Task instructions
Would you reproduce exactly the lines below from the one holding "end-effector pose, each" through the one holding "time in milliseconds", inclusive, and no others?
*** Block opens ***
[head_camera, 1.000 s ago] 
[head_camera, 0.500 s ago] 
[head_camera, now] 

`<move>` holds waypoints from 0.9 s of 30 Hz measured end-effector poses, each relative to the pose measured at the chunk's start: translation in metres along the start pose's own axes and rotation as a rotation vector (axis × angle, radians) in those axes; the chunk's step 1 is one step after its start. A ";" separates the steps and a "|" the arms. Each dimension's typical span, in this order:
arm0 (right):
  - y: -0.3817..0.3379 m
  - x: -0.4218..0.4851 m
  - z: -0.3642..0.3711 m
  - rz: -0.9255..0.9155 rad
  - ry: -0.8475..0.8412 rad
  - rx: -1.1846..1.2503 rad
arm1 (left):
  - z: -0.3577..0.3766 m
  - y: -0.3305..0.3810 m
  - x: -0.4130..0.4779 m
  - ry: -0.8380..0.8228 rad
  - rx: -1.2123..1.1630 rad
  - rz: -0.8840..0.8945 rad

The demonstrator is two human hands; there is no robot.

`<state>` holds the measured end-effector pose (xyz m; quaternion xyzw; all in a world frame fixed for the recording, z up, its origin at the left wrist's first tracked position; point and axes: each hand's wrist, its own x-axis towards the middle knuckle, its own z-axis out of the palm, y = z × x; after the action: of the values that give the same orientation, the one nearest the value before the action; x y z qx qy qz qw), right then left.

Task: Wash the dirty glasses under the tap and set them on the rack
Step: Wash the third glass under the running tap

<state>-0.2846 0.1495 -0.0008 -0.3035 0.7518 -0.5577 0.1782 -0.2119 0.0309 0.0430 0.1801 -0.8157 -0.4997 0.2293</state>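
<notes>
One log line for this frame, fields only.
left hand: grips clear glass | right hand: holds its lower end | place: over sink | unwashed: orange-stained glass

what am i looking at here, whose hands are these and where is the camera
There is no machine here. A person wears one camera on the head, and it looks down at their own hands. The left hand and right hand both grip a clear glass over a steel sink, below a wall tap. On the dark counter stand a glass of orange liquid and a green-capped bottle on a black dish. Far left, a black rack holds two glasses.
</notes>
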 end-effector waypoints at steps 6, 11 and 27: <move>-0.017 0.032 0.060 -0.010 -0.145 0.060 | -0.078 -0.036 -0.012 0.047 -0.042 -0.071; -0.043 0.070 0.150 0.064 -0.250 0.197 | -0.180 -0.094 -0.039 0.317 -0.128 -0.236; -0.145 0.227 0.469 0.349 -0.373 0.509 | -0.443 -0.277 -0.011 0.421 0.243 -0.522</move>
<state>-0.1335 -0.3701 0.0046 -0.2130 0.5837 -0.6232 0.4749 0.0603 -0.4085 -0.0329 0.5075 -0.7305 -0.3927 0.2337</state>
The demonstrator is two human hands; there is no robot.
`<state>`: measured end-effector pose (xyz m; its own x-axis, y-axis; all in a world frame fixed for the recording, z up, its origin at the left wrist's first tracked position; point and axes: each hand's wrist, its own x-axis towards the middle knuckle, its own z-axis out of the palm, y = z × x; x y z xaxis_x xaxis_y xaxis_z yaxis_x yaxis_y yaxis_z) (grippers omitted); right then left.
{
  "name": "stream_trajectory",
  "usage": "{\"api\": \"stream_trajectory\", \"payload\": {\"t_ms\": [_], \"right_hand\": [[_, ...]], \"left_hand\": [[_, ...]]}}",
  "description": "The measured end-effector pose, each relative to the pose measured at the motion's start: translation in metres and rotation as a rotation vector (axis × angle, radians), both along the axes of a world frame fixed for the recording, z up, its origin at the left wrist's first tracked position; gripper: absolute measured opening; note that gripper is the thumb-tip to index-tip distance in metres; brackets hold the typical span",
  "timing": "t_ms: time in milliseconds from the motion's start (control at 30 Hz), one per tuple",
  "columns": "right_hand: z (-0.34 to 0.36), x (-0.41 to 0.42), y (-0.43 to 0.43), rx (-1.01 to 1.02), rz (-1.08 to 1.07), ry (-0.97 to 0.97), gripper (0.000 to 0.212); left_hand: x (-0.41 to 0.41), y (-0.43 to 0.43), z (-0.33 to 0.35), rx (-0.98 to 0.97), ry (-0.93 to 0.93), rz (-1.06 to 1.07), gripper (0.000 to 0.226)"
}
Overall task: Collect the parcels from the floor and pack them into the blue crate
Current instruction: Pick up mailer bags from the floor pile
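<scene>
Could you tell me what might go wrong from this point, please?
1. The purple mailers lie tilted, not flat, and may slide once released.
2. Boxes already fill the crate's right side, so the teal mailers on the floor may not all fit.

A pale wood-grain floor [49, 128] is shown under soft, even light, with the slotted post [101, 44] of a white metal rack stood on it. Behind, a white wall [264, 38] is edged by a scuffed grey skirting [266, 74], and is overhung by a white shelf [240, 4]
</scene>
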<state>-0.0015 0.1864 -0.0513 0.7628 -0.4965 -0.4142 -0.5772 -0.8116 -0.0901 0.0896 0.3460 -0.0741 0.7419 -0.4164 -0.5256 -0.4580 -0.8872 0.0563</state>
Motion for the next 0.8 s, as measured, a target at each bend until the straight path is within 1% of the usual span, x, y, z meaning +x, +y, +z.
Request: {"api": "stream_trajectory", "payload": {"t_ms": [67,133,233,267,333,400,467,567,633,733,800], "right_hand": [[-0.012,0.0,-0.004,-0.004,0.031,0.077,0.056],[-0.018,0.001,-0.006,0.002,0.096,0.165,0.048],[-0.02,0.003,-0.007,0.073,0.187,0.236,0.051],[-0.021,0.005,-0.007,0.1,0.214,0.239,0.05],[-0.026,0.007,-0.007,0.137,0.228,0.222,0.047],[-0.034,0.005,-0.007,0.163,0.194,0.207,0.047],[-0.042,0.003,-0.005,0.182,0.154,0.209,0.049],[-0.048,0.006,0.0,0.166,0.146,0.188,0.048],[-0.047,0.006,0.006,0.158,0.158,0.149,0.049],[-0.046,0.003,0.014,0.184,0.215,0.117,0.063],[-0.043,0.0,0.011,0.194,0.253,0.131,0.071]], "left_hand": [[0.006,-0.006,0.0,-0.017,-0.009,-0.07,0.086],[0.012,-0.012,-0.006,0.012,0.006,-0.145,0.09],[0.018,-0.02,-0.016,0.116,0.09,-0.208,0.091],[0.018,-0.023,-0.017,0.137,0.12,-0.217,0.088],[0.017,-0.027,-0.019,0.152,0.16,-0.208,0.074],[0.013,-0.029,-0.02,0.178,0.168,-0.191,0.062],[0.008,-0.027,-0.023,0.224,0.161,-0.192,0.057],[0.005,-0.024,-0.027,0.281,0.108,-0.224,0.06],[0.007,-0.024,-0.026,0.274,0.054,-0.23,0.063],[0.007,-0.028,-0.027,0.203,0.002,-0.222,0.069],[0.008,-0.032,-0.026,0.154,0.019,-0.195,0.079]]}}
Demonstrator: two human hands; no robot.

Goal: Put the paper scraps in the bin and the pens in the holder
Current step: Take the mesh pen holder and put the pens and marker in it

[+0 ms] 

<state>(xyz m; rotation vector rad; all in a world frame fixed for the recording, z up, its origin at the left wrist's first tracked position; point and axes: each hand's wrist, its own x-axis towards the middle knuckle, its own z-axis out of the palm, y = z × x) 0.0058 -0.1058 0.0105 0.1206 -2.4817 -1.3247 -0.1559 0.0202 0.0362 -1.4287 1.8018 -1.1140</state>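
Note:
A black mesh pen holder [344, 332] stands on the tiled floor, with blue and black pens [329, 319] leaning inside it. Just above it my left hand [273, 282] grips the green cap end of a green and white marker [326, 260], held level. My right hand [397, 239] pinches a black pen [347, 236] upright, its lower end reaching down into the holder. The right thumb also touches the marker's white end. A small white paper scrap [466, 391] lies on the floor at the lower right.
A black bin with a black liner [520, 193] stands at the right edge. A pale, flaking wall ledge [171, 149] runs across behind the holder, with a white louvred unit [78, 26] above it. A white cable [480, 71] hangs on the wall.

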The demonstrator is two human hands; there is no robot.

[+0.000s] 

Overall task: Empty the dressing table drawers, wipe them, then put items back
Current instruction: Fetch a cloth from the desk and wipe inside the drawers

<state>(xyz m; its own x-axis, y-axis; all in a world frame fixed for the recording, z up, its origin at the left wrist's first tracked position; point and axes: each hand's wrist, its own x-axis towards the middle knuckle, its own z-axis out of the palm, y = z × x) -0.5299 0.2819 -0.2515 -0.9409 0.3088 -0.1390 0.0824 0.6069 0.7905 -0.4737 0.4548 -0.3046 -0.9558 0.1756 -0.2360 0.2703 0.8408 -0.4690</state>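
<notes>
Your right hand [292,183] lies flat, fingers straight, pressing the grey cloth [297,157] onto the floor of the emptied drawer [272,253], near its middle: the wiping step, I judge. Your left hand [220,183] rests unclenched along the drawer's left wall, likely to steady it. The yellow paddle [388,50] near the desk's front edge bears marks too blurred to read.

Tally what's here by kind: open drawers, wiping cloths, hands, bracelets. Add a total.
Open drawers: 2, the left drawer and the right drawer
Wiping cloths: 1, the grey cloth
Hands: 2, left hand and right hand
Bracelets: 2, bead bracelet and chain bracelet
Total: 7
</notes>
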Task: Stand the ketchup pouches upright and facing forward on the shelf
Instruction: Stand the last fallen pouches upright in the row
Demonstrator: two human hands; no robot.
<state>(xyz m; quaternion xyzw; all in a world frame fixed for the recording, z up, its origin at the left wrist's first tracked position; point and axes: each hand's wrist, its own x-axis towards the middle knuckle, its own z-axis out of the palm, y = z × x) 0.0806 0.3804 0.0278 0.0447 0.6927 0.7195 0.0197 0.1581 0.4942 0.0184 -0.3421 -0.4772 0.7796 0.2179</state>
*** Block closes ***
Completed task
  "description": "The measured end-effector pose, each relative to the pose measured at the motion's start: translation in metres and rotation as a rotation vector (axis × angle, radians), both along the axes of a world frame fixed for the recording, z up, its origin at the left wrist's first tracked position; gripper: absolute measured opening; note that gripper is the thumb-tip to index-tip distance in metres; brackets hold the typical span",
  "timing": "t_ms: time in milliseconds from the motion's start (control at 30 Hz), one per tuple",

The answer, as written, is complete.